#### Task goal:
Reproduce each entry below in full, exactly as it was given.

╭─ Material to process

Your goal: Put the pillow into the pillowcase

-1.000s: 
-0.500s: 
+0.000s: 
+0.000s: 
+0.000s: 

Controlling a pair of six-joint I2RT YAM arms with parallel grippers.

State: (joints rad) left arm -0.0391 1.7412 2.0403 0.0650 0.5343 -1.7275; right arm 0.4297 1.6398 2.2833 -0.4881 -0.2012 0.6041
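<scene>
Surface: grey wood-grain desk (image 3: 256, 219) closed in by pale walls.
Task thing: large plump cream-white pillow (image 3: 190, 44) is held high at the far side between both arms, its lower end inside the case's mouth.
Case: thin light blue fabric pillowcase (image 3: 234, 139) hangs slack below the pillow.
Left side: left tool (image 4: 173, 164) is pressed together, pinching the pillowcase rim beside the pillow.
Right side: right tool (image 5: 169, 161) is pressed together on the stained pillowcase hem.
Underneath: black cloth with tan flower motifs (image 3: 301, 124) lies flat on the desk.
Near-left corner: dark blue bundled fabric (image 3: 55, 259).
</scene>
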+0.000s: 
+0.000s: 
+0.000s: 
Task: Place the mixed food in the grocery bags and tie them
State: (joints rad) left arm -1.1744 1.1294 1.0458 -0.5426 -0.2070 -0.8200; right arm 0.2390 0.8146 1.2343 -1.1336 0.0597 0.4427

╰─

#### Exercise output:
Your goal: Put the pillow into the pillowcase

-1.000s: 
-0.500s: 
+0.000s: 
+0.000s: 
+0.000s: 

Controlling a pair of six-joint I2RT YAM arms with parallel grippers.

State: (joints rad) left arm -0.0391 1.7412 2.0403 0.0650 0.5343 -1.7275; right arm 0.4297 1.6398 2.2833 -0.4881 -0.2012 0.6041
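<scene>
Surface: grey wood-grain desk (image 3: 256, 219) closed in by pale walls.
Task thing: large plump cream-white pillow (image 3: 190, 44) is held high at the far side between both arms, its lower end inside the case's mouth.
Case: thin light blue fabric pillowcase (image 3: 234, 139) hangs slack below the pillow.
Left side: left tool (image 4: 173, 164) is pressed together, pinching the pillowcase rim beside the pillow.
Right side: right tool (image 5: 169, 161) is pressed together on the stained pillowcase hem.
Underneath: black cloth with tan flower motifs (image 3: 301, 124) lies flat on the desk.
Near-left corner: dark blue bundled fabric (image 3: 55, 259).
</scene>
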+0.000s: 
+0.000s: 
+0.000s: 
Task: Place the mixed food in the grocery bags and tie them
State: (joints rad) left arm -1.1744 1.1294 1.0458 -0.5426 -0.2070 -0.8200; right arm 0.2390 0.8146 1.2343 -1.1336 0.0597 0.4427

That completes the output.